Bitcoin Trader and Former Software Engineer for US Military Faces Death Penalty Threats From Thai Government
A US man and a Thai woman are accused of violating Thai sovereignty by building a floating house 13 nautical miles off the west coast island of Phuket, Thailand. The man, originally from Michigan, is a Bitcoin retiree. A former crypto trader, Chad Elwartowski, and his partner, Nadia Supranee Thepdet, now face death penalty threats from the Thai government which claims the couple’s seaside home is 12 nautical miles off the cost of Phuket and is illegal.
Thai authorities have raided the floating home.
The couple had just posted a new YouTube video to promote a libertarian lifestyle called “seasteading” where pioneers of the movement build homes on platforms in open waters, outside of any legal jurisdiction. Elwartowski funded his seastead home with the profits he’d made as an early Bitcoin trader.
The Bitcoin and seasteading communities have long been intertwined. Bitcoin forums are filled with discussions about libertarian ideals and how to live comfortably on international waters outside of any nation’s control by using Bitcoin as a medium of exchange. Billionaire entrepreneur Peter Thiel, who invested $1.7 million in the Seasteading Institute, once supported the idea of building a politically autonomous settlement with its own cryptocurrency off the coast of the South Pacific islands. Although Thiel lost his enthusiasm for the project, Bitcoiners kept the dream alive.
Seasteading and bitcoins!
September 13, 2014, 03:59:14 PM
In the Oceans, a new paradise is being built, by Peter Thiel the living John galt of our times…

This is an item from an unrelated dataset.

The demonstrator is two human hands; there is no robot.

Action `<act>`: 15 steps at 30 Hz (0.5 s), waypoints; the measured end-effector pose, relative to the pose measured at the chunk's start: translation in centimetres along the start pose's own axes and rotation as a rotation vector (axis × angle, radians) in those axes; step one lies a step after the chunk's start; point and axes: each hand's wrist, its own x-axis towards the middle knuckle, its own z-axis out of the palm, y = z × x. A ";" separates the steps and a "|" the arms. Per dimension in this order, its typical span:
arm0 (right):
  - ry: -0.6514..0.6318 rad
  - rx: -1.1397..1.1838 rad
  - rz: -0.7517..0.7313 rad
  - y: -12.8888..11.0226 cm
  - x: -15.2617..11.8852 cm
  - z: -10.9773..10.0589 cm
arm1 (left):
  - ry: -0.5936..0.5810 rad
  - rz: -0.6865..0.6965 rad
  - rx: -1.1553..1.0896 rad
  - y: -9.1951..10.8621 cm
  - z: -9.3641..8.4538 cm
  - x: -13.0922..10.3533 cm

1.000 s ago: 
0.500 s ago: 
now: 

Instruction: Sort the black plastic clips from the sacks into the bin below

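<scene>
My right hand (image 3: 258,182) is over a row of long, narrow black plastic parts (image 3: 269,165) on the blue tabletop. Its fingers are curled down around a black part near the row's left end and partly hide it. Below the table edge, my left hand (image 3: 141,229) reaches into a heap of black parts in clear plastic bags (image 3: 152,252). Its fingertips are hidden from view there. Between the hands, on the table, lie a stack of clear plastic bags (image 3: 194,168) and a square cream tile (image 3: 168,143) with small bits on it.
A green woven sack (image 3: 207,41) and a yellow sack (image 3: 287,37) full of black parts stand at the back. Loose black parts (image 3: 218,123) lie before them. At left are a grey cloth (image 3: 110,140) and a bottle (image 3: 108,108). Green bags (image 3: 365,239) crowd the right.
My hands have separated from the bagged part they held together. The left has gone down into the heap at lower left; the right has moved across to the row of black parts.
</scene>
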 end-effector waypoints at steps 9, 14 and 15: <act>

Bitcoin will be the currency in the libertarian land on oceans.
and lets discuss how will bitcoin and seasteading will get along..
According to the YouTube video, Elwartowski’s home does not fall under the sovereignty of any country.
“Making history is not always smooth sailing for The First Seasteaders, Chad and Nadia. In Episode 2: Raising the Spar, they face the challenges of towing out a 20-meter-long spar to international waters and making it stand upright. The spar supports the single-family apartment platform above the waves.
Learn more about the first seastead at https://ocean.builders/.
Are you ready to join Chad and Nadia on the first seastead? Then sign up for the Seasteading Certification Adventure: https://ocean.builders/event/seastead…“
The adventure has turned into a nightmare. In a Facebook post, Elwartowski says he and Thepdet are now on the run from Thai officials who want them killed.
The authorities revoked Elwartowski’s visa, forcing him and his girlfriend to flee their seaside home. They are currently in hiding.
Although their whereabouts are unknown, Elwartowski,, who worked as a software engineer for the US military in Afghanistan, Germany and South Korea, managed to send a post to loved ones. According to a Facebook message posted on April 16, now deleted, he is safe but is not sure what happened to the home.
“Nadia and I are still safe.…Whether it is still there or not does not matter much to me. I’m more concerned about Nadia being driven from her home country and her family. Her son is worried. I hope they can be reunited some day soon.”
“As long as Nadia and I are able to live through this that is all that matters to us right now. We just want to live.”
If caught, they could face life imprisonment or the death penalty under the Immigration Act of Thailand. Thailand’s Navy has described the case as urgent.
On the “threat” to national sovereignty, Colonel Kataporn Kumthieng, Chief of Phuket’s Immigration Office says,
“They claimed that their house is not under any country’s sovereignty, which is not true. And this could cause other people to misunderstand, and it is threatening our national security.”
Local news outlets also report that the government regards the floating home as a safety hazard since the area where it floats is considered a shipping lane.
Ocean Builders, the company behind the seastead home, insists the house is in international waters and outside of Thailand’s jurisdiction.
“The seastead in question is outside the territorial waters of Thailand and was never intended to ever intrude into territorial waters of Thailand. Insofar it is impossible by logic that we endanger the sovereignty of Thailand or are guilty of respective crimes applicable within Thailand.
The claim of the Thai authorities, that the seastead would be WITHIN territorial waters of Thailand, is obviously false. It is clearly outside the 12 miles-zone. Here are the coordinates: 7.487162, 98.581792.”
At a press briefing, Vice Admiral Sitthiporn Maskasem made it clear that the Navy intends to demolish the site.
“There is evidence showing that they have publicly invited people on social media to stay at the site, which is adjacent to our territorial waters…We have laws to deal with this. It affects our sovereignty.”
Patri Friedman, a former Google engineer who is now the chairman of The Seasteading Institute, wrote on his Facebook page,
“The first thing to do is whatever I can to help Chad & Nadia, because living on a weird self-built structure and dreaming of future sovereignty should be considered harmless eccentricities, not major crimes.”
In a follow-up post on Facebook, Elwartowski added,
“Hunting us down to our death is just plain stupid and highlights exactly the reason someone would be willing to go out in middle of the ocean to get away from governments.”